**YOUR TASK**: Only the lines below, from the one with "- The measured" through the one with "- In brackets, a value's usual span", are to be written out, exactly.

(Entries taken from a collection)
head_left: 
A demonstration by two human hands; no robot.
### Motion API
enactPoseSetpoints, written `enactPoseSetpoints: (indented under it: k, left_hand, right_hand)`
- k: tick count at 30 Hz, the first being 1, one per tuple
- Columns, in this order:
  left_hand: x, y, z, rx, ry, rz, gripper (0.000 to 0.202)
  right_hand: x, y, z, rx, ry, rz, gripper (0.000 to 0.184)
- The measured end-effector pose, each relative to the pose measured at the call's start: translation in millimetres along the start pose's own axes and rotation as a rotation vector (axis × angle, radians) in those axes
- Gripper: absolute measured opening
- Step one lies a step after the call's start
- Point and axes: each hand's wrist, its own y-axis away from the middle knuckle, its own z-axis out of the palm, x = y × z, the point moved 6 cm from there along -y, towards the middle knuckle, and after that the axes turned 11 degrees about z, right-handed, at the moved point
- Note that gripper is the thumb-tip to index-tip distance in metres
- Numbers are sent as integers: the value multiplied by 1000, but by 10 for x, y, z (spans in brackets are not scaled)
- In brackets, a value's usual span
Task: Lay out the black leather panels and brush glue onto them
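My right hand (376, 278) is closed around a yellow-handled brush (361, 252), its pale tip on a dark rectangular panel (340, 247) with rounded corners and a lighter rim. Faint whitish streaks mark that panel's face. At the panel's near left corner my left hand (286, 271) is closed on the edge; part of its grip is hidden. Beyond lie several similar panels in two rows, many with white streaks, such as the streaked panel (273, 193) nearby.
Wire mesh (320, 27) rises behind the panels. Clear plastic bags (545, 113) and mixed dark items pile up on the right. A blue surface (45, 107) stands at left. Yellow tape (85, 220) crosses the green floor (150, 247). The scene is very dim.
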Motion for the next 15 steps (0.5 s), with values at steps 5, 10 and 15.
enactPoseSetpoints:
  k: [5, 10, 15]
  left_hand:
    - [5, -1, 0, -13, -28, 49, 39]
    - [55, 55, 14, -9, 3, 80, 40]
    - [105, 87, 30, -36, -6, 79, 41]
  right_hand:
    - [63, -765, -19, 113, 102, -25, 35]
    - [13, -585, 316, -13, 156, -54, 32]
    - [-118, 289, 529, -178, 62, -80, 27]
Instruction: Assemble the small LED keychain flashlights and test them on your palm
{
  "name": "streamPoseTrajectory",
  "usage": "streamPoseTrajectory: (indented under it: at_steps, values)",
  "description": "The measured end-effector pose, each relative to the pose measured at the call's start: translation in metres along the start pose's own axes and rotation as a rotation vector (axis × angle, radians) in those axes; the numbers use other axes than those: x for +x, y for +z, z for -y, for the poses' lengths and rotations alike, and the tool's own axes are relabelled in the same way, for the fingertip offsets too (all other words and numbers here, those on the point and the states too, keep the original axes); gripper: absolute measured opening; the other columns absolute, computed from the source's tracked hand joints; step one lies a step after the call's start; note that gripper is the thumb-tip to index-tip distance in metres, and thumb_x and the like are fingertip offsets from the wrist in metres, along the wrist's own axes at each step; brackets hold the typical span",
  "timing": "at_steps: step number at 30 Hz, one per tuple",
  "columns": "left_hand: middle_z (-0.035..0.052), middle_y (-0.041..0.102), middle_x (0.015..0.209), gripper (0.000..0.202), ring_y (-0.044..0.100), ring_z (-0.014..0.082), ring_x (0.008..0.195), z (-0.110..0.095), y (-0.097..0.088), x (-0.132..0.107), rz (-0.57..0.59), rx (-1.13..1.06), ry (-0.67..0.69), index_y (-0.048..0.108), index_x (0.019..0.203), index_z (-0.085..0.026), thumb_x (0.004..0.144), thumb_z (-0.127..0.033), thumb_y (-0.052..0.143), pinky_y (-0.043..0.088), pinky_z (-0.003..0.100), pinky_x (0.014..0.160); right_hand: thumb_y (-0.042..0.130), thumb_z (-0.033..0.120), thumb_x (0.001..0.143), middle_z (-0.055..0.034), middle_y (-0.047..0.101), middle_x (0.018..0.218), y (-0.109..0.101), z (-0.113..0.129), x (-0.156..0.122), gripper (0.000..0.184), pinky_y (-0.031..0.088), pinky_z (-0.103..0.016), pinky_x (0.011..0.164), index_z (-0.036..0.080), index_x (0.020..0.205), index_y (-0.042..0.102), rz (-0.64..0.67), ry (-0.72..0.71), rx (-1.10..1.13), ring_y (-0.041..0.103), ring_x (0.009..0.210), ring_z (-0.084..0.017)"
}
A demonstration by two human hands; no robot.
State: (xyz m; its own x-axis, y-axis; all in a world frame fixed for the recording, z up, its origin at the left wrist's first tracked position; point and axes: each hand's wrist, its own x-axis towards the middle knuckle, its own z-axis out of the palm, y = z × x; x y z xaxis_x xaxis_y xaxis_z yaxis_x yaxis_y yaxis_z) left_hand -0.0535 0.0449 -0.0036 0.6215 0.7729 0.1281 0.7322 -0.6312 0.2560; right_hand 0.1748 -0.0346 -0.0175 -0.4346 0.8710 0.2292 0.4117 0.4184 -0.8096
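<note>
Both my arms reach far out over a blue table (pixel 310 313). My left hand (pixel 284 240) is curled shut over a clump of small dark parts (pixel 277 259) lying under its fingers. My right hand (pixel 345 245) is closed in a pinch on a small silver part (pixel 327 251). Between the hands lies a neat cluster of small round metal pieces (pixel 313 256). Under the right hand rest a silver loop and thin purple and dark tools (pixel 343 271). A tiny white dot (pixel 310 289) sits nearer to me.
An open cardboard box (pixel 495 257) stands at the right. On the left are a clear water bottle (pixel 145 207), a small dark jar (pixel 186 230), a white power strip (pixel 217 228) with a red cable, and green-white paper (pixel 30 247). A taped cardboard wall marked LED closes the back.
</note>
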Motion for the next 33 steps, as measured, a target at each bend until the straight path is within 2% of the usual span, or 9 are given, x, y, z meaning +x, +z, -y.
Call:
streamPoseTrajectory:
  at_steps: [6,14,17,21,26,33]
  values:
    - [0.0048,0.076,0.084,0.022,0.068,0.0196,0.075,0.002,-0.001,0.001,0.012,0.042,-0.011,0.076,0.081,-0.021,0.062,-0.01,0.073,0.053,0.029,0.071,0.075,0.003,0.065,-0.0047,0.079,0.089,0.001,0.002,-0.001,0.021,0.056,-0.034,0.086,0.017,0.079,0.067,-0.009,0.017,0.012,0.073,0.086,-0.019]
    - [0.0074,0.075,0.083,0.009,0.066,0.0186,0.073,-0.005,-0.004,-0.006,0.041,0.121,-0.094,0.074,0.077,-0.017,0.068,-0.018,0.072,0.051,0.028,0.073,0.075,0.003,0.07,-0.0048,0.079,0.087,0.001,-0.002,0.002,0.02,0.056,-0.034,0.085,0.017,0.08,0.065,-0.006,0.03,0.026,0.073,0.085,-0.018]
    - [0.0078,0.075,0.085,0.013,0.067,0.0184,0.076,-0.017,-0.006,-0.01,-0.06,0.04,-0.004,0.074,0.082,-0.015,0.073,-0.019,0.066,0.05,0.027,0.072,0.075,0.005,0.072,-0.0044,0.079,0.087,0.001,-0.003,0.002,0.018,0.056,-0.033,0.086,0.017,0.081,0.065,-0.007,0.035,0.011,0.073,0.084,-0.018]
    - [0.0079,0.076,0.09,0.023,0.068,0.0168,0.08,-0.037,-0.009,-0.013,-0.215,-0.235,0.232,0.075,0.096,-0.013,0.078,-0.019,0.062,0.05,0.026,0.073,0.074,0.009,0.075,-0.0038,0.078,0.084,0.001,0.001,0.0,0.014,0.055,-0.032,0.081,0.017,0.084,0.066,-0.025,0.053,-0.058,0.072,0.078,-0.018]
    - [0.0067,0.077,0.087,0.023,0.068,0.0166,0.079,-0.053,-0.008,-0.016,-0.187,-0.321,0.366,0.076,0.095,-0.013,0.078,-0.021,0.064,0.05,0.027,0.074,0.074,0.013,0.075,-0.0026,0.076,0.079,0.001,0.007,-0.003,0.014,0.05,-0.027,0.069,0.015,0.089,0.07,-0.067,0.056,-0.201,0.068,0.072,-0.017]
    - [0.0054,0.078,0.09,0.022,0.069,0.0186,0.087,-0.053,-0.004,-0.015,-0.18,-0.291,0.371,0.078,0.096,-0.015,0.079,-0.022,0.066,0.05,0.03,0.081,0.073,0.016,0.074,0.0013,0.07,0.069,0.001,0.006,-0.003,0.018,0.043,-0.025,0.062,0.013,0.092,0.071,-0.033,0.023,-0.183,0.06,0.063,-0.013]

**RESULT**:
- The measured end-effector pose, each relative to the pose measured at the call's start: translation in millimetres along the start pose's own axes and rotation as a rotation vector (axis × angle, radians) in those axes
- Gripper: absolute measured opening
- Step one lies a step after the call's start
- Point and axes: each hand's wrist, its own y-axis away from the middle knuckle, its own z-axis out of the palm, x = y × z, the point moved 6 cm from there along -y, towards the middle knuckle, and after that the axes turned 11 degrees about z, right-handed, at the moved point
- Note that gripper is the thumb-tip to index-tip distance in metres
- Numbers are sent as integers: the value multiplied by 1000, but by 10 for x, y, z (spans in brackets are not scaled)
- In brackets, a value's usual span

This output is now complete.